Alunissage d'Apollo 11 — Le Grand Pas de l'Humanité
Moon (Sea of Tranquility)
Neil Armstrong pose le pied sur la Lune et la première chose qu'il dit est tellement ennuyeuse que personne ne s'en souvient vraiment. « C'est un petit pas pour l'homme, un grand pas pour l'humanité. » Oui, bien sûr. Mais voilà le détail que les gens oublient : à ce moment précis, 600 millions de personnes regardaient. Six cents millions. Sur une population mondiale de 3,6 milliards. C'était un sixième de l'humanité entière, collée à un écran, à regarder deux hommes marcher sur une roche grise à 380 000 kilomètres de distance. C'était la chose la plus étrange que l'espèce humaine ait jamais faite ensemble.
Mais l'intéressant n'est pas ce qui s'est passé le 20 juillet 1969. C'est ce qui s'est passé après — et comment cela a complètement raté.
La course à la Lune était, en réalité, une guerre. Les États-Unis et l'Union soviétique se battaient pour prouver quelque chose : que leur système — le capitalisme ou le communisme — était supérieur. La technologie n'était que le costume que portait l'idéologie. Quand Armstrong et Aldrin ont planté le drapeau américain dans la poussière lunaire, le message était clair : nous avons gagné. Nous pouvons aller plus loin, plus haut, plus vite. Notre façon de faire marche.
Alors, qu'a-t-il changé ?
Presque rien.
Dans les deux années qui ont suivi Apollo 11, le budget de la NASA a chuté de 50 %. Les Américains ont réalisé qu'envoyer des hommes sur la Lune coûtait 280 milliards de dollars en argent moderne — pour une roche. Les trois missions Apollo suivantes ont eu lieu devant des audiences en baisse constante. Par 1972, personne ne regardait presque plus. Les astronautes marchaient sur la Lune et les gens étaient trop occupés pour le remarquer.
Le vrai coup de génie du moment ? Ce n'était pas l'alunissage. C'était que la Lune elle-même devint, presque immédiatement, ennuyeuse. Nous avions atteint l'objectif impossible, et cela s'avéra être... une destination sans attrait particulier. Pas de vie. Pas de ressources exploitables. Pas de raison de revenir. Nous avions grimpé la montagne la plus haute simplement parce qu'elle était là.

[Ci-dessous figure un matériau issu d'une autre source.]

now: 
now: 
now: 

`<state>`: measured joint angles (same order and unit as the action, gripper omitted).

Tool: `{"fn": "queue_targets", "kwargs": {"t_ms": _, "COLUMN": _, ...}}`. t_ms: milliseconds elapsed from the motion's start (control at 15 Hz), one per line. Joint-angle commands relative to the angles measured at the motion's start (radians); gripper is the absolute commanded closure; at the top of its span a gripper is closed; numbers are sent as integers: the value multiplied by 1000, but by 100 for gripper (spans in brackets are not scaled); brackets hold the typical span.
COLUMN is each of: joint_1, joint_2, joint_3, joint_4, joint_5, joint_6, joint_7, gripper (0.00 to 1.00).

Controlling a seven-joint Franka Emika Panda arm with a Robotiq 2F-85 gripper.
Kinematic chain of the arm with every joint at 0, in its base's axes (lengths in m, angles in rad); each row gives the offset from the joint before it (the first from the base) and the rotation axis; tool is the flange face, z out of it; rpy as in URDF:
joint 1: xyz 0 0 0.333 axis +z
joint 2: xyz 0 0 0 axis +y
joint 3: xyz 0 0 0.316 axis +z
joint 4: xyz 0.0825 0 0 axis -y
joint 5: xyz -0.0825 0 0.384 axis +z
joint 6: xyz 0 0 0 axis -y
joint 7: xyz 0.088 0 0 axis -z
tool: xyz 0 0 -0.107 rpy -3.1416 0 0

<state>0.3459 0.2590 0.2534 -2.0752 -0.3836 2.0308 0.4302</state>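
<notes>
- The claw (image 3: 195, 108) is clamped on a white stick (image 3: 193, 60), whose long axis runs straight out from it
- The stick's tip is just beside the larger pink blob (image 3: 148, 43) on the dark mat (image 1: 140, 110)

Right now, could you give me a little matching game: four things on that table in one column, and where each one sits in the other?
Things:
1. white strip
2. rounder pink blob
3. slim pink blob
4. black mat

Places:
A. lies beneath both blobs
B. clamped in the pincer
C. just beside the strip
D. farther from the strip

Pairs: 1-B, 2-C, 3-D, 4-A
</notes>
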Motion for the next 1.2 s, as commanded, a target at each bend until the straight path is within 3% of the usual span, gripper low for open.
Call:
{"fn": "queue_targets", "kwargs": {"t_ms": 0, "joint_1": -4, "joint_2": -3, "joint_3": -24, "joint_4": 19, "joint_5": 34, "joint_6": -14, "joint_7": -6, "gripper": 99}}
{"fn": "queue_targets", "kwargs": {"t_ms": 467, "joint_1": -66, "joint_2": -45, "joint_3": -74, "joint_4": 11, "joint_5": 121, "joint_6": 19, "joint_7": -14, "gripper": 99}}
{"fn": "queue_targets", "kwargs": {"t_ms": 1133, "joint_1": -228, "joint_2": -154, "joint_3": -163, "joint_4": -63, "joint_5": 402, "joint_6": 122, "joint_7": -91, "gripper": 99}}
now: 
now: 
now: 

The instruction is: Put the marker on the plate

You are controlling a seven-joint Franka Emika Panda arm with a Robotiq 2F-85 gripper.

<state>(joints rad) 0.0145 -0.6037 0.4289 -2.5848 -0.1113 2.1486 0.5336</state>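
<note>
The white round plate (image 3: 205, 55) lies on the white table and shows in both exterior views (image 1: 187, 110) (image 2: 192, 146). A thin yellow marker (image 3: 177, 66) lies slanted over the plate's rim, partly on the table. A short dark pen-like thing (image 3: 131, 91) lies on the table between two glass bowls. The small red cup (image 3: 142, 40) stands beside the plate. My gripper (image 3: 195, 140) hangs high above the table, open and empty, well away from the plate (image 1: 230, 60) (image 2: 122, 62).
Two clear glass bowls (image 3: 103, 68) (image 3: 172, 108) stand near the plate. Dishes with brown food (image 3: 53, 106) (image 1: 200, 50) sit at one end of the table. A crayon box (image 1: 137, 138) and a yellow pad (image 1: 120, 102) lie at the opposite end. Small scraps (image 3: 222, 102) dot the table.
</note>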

Et pourtant, quelque chose s'était transformé. Ce n't était pas politique. C'était intime. Les images de la Terre vue de la Lune — cette bille bleue fragile suspendue dans le noir — circulaient partout. Les gens commençaient à voir leur propre planète comme un seul endroit. Fini les frontières nationales depuis l'espace. Fini les idéologies qui avaient du sens quand on regardait d'en haut. Le mouvement environnemental s'accéléra. La conscience écologique s'éveilla.
Alors voilà l'ironie : les États-Unis et l'Union soviétique s'étaient battus pour prouver que leur système était meilleur. Et en envoyant deux hommes sur la Lune pour le prouver, ils avaient accidentellement créé un moment où six cents millions de personnes regardaient au-delà de leurs frontières et pensaient à l'humanité comme un tout.
Nous avions gagné la course. Nous avions perdu la guerre.